What you are asked to do:
Extract the complete listing and repeat it word for word.

▼▼▼

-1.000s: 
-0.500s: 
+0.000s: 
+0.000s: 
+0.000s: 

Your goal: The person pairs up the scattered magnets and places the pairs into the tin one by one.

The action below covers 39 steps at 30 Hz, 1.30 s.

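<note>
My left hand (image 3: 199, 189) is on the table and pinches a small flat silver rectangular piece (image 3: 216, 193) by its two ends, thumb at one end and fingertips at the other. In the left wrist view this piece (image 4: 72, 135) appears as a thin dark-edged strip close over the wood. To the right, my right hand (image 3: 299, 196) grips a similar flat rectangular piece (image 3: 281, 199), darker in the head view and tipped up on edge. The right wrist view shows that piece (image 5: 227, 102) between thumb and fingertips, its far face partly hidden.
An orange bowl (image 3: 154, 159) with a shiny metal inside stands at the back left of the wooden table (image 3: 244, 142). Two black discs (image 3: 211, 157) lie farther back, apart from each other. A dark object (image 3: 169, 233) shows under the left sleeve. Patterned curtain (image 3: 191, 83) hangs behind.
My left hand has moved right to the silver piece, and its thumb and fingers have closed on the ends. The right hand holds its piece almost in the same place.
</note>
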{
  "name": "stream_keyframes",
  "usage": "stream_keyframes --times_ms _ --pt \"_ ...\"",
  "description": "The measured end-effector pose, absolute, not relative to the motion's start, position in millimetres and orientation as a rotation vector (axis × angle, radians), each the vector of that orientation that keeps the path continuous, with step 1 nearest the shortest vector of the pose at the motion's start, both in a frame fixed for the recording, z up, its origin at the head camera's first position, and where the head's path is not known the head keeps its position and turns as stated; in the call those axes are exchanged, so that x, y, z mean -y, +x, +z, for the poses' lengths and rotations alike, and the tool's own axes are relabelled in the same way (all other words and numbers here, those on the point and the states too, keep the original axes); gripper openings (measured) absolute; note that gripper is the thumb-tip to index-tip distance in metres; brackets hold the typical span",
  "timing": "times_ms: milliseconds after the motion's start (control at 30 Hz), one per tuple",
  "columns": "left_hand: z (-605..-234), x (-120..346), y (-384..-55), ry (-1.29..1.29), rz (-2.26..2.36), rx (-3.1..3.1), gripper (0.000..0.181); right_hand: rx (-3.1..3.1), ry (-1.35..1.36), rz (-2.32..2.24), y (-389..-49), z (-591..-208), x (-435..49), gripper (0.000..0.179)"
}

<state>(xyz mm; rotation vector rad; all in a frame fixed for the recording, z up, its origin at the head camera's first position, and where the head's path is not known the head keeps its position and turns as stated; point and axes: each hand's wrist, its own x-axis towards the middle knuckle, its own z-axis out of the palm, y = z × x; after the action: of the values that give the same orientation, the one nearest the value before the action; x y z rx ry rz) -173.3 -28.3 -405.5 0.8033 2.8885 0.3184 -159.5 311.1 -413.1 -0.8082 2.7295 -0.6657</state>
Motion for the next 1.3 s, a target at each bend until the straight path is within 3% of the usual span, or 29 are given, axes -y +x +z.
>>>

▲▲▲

Answer to this problem:
-1.000s: 
-0.500s: 
+0.000s: 
+0.000s: 
+0.000s: 

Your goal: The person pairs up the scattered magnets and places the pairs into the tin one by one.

The action below covers 39 steps at 30 Hz, 1.30 s.

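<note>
My left hand (image 3: 199, 189) is on the table and pinches a small flat silver rectangular piece (image 3: 216, 193) by its two ends, thumb at one end and fingertips at the other. In the left wrist view this piece (image 4: 72, 135) appears as a thin dark-edged strip close over the wood. To the right, my right hand (image 3: 299, 196) grips a similar flat rectangular piece (image 3: 281, 199), darker in the head view and tipped up on edge. The right wrist view shows that piece (image 5: 227, 102) between thumb and fingertips, its far face partly hidden.
An orange bowl (image 3: 154, 159) with a shiny metal inside stands at the back left of the wooden table (image 3: 244, 142). Two black discs (image 3: 211, 157) lie farther back, apart from each other. A dark object (image 3: 169, 233) shows under the left sleeve. Patterned curtain (image 3: 191, 83) hangs behind.
My left hand has moved right to the silver piece, and its thumb and fingers have closed on the ends. The right hand holds its piece almost in the same place.
</note>
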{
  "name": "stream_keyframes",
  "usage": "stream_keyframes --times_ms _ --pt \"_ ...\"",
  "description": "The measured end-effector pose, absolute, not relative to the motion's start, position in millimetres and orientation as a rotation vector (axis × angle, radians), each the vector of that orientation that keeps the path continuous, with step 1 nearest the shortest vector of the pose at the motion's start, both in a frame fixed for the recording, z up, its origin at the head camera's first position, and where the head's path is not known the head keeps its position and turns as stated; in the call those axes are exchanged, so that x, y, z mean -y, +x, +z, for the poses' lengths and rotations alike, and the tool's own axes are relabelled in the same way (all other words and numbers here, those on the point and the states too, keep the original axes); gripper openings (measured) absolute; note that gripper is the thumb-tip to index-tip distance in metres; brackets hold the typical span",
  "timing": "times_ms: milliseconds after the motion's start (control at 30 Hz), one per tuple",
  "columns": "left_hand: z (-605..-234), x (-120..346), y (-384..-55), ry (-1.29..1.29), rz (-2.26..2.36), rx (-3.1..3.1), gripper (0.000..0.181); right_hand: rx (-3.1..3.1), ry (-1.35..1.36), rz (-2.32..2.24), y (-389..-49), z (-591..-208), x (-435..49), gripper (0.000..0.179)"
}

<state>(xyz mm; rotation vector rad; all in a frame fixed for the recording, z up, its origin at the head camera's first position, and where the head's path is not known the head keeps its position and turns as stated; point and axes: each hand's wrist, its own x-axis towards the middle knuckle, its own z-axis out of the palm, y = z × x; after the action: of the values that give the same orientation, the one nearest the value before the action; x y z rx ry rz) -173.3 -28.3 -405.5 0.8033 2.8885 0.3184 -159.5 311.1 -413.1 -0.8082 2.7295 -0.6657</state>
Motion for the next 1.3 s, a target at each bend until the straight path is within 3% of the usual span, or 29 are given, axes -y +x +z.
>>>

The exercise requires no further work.